When a parent revokes consent or sets a spending cap for a child on a global platform, the change rarely takes effect everywhere at once. The platform writes to one region and the others reconcile later, and in that replication gap the child keeps playing, or keeps spending, somewhere else. There is also rarely verifiable proof of when the parent actually acted. Regulators are closing in on exactly this gap (the EU Digital Services Act, GDPR, the US COPPA rule, the UK Online Safety Act), and Amazon is retiring QLDB, the obvious tamper-evident-ledger primitive. We wanted to find out whether Aurora DSQL's strong consistency on commit could turn a parent's decision into a safety property with no vulnerable window, and rebuild the verifiable-ledger idea on top of it.

Custody is a neutral system of record for parental consent and minor spend control that gaming and social platforms can call. A parent grants or revokes consent and sets a spending cap for a minor, and the decision is strongly consistent across regions the moment it commits: a platform makes one gate call and gets an identical allow or deny from any region. Every consent and spend event is appended to a per-user SHA-256 hash chain, so the entire history is tamper-evident and independently verifiable, even outside the app. Four things work live on real data: cross-region consent revocation with a measured commit latency, a tamper-and-verify ledger, a real optimistic-concurrency contention burst, and an SD-JWT age-bracket proof that never discloses the date of birth. The interface is a dark control room where each capability is its own live, interactive panel, and the ledger verifies in the browser, so a judge can check the integrity claim without trusting us. It installs to a phone home screen as a PWA.

How we built it

The spine is Amazon Aurora DSQL, active-active across us-east-1 and us-east-2 with a us-west-2 witness for quorum. The data model is the part we are proudest of, and it is shaped entirely by DSQL. Event tables are append-only with a per-entity composite primary key, (user_id, seq) for consent and (minor_id, seq) for spend, that serializes each chain, so two concurrent appends collide on the key, surface SQLSTATE 40001 at commit, and exactly one retries through the withRetry OCC wrapper.
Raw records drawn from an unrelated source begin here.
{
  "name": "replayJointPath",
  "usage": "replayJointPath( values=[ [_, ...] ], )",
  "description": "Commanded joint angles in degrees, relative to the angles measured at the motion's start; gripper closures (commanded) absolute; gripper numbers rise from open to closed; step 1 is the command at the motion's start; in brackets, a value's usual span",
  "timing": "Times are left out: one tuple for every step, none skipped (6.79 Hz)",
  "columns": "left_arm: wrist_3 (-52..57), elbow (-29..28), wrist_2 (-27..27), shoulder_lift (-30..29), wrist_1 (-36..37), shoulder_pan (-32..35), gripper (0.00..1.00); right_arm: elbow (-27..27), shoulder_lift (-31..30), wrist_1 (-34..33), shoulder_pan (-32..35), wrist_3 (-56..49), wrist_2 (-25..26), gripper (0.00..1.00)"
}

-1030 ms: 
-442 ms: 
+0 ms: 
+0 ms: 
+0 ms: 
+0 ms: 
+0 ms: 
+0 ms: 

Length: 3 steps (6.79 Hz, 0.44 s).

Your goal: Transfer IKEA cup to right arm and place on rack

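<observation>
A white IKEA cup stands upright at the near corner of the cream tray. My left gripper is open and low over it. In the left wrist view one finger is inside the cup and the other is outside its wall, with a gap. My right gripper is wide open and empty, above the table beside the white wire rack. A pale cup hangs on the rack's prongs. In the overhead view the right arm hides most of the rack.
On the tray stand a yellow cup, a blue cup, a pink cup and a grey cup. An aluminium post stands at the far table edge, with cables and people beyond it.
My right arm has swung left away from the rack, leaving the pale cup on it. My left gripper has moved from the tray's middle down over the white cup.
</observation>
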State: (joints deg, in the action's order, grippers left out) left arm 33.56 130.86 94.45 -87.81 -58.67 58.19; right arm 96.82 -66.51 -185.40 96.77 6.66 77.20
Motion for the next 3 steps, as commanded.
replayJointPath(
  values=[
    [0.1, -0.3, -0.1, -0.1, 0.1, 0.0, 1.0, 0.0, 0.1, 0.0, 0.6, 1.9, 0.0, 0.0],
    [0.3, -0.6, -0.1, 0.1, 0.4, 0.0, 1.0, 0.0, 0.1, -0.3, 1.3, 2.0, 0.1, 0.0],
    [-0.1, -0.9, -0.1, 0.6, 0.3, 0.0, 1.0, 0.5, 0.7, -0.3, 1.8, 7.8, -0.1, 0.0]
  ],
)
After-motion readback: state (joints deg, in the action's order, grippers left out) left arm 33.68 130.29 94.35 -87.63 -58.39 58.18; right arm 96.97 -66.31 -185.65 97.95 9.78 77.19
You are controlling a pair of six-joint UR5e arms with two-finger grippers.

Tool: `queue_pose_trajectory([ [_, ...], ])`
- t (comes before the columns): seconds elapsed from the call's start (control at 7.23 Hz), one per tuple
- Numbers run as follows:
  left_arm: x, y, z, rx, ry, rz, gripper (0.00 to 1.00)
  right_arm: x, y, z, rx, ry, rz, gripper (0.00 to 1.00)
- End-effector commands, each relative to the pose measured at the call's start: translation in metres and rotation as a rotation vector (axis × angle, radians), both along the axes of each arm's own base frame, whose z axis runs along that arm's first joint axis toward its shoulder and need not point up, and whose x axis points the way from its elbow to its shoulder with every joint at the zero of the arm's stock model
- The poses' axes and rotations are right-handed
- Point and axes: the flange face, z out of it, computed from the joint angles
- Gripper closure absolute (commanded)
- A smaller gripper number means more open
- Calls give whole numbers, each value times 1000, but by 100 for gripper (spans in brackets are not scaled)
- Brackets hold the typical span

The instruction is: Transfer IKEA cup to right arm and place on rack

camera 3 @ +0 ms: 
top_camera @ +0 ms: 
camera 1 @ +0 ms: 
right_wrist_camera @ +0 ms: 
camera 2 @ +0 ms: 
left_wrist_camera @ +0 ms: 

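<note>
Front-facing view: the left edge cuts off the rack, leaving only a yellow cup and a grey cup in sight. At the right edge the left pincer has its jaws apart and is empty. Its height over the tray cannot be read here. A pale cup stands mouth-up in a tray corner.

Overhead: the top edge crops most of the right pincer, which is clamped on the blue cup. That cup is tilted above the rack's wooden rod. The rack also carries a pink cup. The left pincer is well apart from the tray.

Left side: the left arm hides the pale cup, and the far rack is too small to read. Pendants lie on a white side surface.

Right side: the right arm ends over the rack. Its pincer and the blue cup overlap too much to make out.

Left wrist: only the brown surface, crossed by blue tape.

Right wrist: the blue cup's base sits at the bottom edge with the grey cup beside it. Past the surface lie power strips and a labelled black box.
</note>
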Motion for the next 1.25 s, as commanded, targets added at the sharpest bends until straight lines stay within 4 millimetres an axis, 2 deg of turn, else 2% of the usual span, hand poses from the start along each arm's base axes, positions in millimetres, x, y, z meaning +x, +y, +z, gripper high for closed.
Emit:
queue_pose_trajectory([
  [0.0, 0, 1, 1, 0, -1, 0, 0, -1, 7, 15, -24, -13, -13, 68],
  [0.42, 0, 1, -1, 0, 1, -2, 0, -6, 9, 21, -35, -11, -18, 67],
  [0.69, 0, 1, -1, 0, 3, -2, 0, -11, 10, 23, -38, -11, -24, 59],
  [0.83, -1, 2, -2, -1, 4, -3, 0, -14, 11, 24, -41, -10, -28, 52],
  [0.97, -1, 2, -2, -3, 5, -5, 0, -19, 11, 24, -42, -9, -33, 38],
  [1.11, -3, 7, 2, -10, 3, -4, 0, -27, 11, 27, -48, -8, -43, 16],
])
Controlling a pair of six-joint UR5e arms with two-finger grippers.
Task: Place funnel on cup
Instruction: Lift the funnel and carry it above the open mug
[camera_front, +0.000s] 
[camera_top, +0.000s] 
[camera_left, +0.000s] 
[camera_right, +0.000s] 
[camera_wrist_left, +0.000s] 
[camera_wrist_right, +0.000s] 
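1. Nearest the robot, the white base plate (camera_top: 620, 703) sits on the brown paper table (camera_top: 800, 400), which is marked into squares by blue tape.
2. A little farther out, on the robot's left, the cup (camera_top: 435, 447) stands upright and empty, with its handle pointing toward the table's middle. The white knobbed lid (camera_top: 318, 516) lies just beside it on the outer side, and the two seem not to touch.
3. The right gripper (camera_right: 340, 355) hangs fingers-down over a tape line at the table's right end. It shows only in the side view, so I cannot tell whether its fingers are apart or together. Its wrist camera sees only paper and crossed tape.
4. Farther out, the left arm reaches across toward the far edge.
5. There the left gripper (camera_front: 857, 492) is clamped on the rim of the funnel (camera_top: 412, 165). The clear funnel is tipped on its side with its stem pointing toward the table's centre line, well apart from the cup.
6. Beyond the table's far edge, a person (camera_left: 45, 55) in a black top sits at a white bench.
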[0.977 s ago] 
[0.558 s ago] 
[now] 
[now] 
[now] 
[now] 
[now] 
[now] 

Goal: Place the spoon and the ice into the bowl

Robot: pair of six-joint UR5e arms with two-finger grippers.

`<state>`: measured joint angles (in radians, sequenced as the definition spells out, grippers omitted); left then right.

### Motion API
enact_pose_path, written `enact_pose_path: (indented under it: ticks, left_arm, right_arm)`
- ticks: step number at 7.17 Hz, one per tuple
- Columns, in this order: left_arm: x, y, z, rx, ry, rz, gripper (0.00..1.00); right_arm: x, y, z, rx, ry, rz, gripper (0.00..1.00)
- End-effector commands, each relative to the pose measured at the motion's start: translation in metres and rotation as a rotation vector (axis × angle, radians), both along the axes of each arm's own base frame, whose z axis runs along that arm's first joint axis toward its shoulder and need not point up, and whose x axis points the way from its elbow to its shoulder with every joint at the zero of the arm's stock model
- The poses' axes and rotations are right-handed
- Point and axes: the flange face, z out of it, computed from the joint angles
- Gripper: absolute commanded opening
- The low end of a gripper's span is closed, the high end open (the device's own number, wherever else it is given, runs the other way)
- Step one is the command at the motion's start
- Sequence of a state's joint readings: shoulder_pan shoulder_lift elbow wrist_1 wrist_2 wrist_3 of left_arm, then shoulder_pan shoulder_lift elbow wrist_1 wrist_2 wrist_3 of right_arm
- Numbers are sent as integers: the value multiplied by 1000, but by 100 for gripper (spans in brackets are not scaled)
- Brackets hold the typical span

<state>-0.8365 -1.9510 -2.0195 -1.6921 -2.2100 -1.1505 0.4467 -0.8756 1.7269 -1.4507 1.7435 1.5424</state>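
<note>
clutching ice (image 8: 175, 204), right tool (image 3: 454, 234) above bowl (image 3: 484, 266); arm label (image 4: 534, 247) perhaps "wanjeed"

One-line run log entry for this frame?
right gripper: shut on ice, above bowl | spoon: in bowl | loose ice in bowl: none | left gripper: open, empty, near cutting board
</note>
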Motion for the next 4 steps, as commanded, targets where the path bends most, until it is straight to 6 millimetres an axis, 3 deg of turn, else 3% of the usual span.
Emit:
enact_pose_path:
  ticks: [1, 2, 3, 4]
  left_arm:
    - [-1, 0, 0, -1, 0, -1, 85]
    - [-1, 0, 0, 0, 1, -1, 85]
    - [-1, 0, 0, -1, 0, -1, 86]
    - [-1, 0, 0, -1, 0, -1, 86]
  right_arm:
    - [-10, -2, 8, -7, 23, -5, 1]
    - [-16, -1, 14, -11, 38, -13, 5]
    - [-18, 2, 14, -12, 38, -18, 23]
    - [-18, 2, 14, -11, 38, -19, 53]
Current state lives in per-entity projection rows updated in the same transaction, never a single global counter row (which would be a hot key). Every index is built with CREATE INDEX ASYNC; idempotency is an INSERT ON CONFLICT under a unique async index, so a replay is a no-op; money is integer minor units, never a float.

The front end is Next.js 16 on Vercel: Server Actions for mutations, Route Handlers, and per-region Server-Sent Events for the live cross-region view. There is no database password anywhere: Vercel issues an OIDC token, the app exchanges it for a short-lived, region-scoped DSQL token, and the public demo connects as a least-privilege role with no delete and no DDL. The audit chain is SHA-256 over deterministic canonical JSON (sorted keys, bigint-safe), verified in the browser with the Web Crypto API. The age proof is real SD-JWT selective disclosure (RFC 9901).

Challenges we ran into

Aurora DSQL is PostgreSQL-compatible, but it is not PostgreSQL, and getting the chain right under contention was the real work. A naive read-the-tip-then-insert lets two writers both commit and silently fork the chain because DSQL does not conflict-check plain reads. Serializing through the composite primary key, so the conflict surfaces at commit as 40001 and exactly one writer retries against the fresh tip, is what keeps the chain unforked. We proved it with an eight-way concurrent-append test: sequence numbers 1 through 8, one clean linked chain, zero forks.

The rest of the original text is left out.